→ **Information provided**
****

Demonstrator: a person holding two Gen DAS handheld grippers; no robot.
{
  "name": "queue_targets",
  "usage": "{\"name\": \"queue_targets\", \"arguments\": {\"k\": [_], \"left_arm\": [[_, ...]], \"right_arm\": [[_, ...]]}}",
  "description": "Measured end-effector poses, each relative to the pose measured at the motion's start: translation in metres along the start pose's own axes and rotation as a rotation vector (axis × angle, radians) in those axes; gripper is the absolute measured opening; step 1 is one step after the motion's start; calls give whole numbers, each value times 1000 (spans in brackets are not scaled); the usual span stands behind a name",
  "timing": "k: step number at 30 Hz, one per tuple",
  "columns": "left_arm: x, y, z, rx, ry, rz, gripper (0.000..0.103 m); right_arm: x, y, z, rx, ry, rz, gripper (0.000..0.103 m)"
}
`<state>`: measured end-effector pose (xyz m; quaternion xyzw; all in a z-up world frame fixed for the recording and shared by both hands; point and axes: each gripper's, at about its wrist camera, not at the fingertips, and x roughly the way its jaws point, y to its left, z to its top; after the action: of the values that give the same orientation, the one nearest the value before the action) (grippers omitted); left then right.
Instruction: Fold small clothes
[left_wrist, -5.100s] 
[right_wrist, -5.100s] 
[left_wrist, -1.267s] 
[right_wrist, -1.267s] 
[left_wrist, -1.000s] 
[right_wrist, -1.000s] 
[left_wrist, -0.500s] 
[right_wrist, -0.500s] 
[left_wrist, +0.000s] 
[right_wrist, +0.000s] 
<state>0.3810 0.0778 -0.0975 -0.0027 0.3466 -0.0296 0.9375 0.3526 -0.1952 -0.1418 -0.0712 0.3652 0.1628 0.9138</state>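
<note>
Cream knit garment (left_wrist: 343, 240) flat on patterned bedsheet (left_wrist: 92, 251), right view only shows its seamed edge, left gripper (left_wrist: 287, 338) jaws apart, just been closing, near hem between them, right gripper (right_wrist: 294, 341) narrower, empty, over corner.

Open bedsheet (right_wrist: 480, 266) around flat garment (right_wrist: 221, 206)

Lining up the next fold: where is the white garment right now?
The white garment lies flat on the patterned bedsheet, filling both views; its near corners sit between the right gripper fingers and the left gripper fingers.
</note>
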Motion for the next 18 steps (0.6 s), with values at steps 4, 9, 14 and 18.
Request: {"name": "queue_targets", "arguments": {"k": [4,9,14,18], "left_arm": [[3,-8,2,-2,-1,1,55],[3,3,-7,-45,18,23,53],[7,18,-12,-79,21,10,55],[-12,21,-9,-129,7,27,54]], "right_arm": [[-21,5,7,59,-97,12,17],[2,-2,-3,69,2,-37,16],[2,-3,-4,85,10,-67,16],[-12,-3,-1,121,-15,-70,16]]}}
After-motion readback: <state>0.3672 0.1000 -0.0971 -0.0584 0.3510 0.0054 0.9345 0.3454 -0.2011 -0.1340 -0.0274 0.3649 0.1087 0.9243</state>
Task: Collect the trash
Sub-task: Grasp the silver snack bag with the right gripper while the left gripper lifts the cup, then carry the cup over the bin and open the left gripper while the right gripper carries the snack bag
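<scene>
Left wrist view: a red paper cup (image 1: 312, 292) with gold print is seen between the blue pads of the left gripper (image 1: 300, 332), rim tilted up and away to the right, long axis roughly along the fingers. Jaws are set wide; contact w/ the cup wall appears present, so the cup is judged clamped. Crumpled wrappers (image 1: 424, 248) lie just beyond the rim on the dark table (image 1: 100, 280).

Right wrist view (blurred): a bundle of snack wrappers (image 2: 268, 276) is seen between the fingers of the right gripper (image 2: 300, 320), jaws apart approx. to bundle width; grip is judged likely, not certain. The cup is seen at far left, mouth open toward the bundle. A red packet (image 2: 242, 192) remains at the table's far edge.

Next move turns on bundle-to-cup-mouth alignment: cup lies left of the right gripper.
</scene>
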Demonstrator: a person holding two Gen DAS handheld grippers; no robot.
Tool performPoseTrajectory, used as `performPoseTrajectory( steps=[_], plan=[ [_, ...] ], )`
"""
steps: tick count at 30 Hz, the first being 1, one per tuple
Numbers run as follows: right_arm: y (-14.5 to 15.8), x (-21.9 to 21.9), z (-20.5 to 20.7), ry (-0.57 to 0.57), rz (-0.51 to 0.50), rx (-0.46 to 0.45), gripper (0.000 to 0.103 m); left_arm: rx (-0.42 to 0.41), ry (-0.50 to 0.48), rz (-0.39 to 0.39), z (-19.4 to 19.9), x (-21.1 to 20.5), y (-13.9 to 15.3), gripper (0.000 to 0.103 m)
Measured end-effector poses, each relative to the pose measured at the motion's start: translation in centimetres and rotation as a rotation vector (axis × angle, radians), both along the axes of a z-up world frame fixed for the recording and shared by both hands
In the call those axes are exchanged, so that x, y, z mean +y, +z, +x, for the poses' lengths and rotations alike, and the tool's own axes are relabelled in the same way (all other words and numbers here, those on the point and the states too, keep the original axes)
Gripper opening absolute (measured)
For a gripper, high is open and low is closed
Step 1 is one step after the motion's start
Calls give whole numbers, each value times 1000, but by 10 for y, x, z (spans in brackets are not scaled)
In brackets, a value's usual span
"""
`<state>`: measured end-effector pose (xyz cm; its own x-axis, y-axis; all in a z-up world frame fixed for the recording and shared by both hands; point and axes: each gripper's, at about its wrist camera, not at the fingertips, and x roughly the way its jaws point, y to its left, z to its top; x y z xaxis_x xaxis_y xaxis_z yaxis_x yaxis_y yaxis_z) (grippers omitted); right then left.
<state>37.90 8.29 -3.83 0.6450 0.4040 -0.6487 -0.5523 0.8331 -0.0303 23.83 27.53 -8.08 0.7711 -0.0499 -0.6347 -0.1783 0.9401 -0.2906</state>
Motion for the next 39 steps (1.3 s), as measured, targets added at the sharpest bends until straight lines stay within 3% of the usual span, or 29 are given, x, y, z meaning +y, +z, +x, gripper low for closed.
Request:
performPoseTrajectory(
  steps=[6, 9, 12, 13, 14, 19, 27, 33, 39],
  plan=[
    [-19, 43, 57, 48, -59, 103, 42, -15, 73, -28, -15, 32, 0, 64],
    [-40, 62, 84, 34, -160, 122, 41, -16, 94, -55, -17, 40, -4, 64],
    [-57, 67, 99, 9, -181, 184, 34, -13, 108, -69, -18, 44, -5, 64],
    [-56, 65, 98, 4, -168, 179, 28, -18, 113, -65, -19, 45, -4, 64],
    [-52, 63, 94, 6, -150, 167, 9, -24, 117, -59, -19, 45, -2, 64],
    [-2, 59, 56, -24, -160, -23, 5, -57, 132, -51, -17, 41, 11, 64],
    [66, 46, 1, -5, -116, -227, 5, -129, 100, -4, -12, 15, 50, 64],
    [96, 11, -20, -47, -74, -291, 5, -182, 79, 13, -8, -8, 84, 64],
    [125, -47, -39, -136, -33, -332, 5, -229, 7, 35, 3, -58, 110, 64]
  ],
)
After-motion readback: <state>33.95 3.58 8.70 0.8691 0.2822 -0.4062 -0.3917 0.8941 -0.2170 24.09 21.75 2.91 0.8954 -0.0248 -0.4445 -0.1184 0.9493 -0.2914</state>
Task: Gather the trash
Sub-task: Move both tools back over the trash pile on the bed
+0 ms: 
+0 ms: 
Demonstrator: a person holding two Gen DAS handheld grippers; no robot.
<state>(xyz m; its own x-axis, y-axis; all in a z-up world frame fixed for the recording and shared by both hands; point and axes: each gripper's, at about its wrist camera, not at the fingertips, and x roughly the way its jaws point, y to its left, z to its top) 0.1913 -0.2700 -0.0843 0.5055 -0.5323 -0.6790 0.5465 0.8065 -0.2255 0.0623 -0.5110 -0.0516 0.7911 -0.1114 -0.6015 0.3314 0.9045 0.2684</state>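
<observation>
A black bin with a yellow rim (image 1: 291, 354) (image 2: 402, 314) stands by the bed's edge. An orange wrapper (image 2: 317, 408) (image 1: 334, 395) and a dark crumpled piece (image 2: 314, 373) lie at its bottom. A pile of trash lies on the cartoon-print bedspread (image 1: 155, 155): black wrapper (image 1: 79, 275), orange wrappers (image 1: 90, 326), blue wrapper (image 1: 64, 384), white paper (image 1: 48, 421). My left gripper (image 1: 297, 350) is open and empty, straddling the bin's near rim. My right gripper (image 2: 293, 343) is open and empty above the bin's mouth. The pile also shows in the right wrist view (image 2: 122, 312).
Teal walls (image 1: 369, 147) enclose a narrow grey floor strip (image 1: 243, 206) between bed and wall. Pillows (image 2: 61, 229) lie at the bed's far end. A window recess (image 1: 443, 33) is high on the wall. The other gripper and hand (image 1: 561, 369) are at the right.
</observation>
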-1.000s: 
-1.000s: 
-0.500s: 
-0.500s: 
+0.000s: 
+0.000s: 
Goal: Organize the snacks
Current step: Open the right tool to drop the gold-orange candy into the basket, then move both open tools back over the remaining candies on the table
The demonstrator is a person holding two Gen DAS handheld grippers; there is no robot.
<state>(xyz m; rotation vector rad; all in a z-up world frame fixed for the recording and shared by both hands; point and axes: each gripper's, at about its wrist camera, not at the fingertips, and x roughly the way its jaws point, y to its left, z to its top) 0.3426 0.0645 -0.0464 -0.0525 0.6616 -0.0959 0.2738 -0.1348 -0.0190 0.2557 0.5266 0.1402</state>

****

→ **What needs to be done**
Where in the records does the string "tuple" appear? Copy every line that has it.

→ **Answer section**
  "timing": "k: step number at 30 Hz, one per tuple",
steps: tick count at 30 Hz, the first being 1, one per tuple

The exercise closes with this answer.